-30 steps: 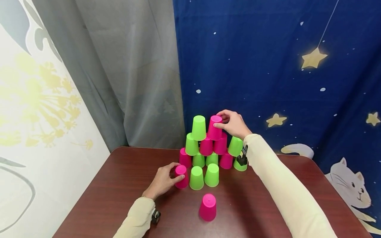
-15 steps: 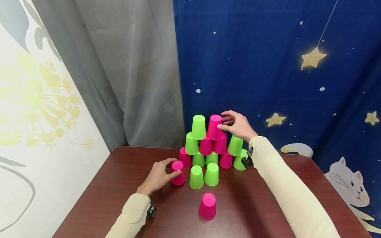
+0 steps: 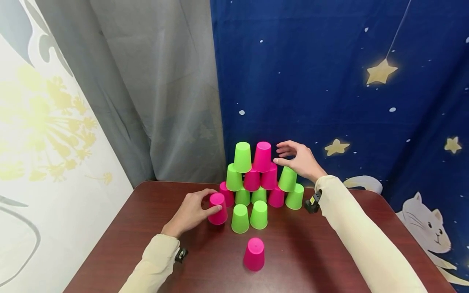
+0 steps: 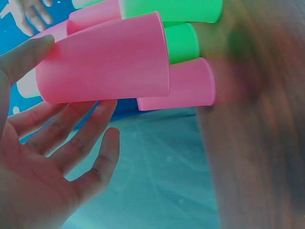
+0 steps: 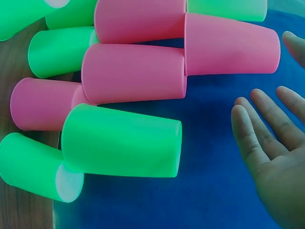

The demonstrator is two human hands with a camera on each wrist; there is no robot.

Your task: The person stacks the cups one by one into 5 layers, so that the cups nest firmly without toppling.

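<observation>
My left hand (image 3: 192, 211) holds an upside-down pink cup (image 3: 218, 209) between thumb and fingers, left of the stack; in the left wrist view this pink cup (image 4: 105, 62) shows clear of the table. My right hand (image 3: 301, 160) hangs just right of the top-row pink cup (image 3: 262, 156), fingers spread and apart from it; the right wrist view shows the gap between the fingers (image 5: 262, 129) and that cup (image 5: 231, 45). Beside it on the top row stands a green cup (image 3: 242, 156). Pink and green cups make the two rows below, all mouth down.
Two green cups, one left (image 3: 239, 219) and one right (image 3: 259, 215), stand in front of the stack. Nearer still is a single pink cup (image 3: 254, 254). The brown table (image 3: 146, 228) ends at the back against a grey curtain (image 3: 176, 122) and a blue star-patterned curtain (image 3: 311, 81).
My right hand has let go of the top-row pink cup and drawn back to the right. My left hand has lifted its pink cup and moved it slightly left, away from the two green cups.
</observation>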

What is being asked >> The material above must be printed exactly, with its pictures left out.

Solution for this problem >>
-30 steps: 
-15 steps: 
+0 steps: 
+0 steps: 
+0 steps: 

The demonstrator is two human hands with a camera on each wrist; there is no robot.

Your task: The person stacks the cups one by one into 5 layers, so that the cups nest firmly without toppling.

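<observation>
My left hand (image 3: 192, 211) holds an upside-down pink cup (image 3: 218, 209) between thumb and fingers, left of the stack; in the left wrist view this pink cup (image 4: 105, 62) shows clear of the table. My right hand (image 3: 301, 160) hangs just right of the top-row pink cup (image 3: 262, 156), fingers spread and apart from it; the right wrist view shows the gap between the fingers (image 5: 262, 129) and that cup (image 5: 231, 45). Beside it on the top row stands a green cup (image 3: 242, 156). Pink and green cups make the two rows below, all mouth down.
Two green cups, one left (image 3: 239, 219) and one right (image 3: 259, 215), stand in front of the stack. Nearer still is a single pink cup (image 3: 254, 254). The brown table (image 3: 146, 228) ends at the back against a grey curtain (image 3: 176, 122) and a blue star-patterned curtain (image 3: 311, 81).
My right hand has let go of the top-row pink cup and drawn back to the right. My left hand has lifted its pink cup and moved it slightly left, away from the two green cups.
</observation>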

The response is now complete.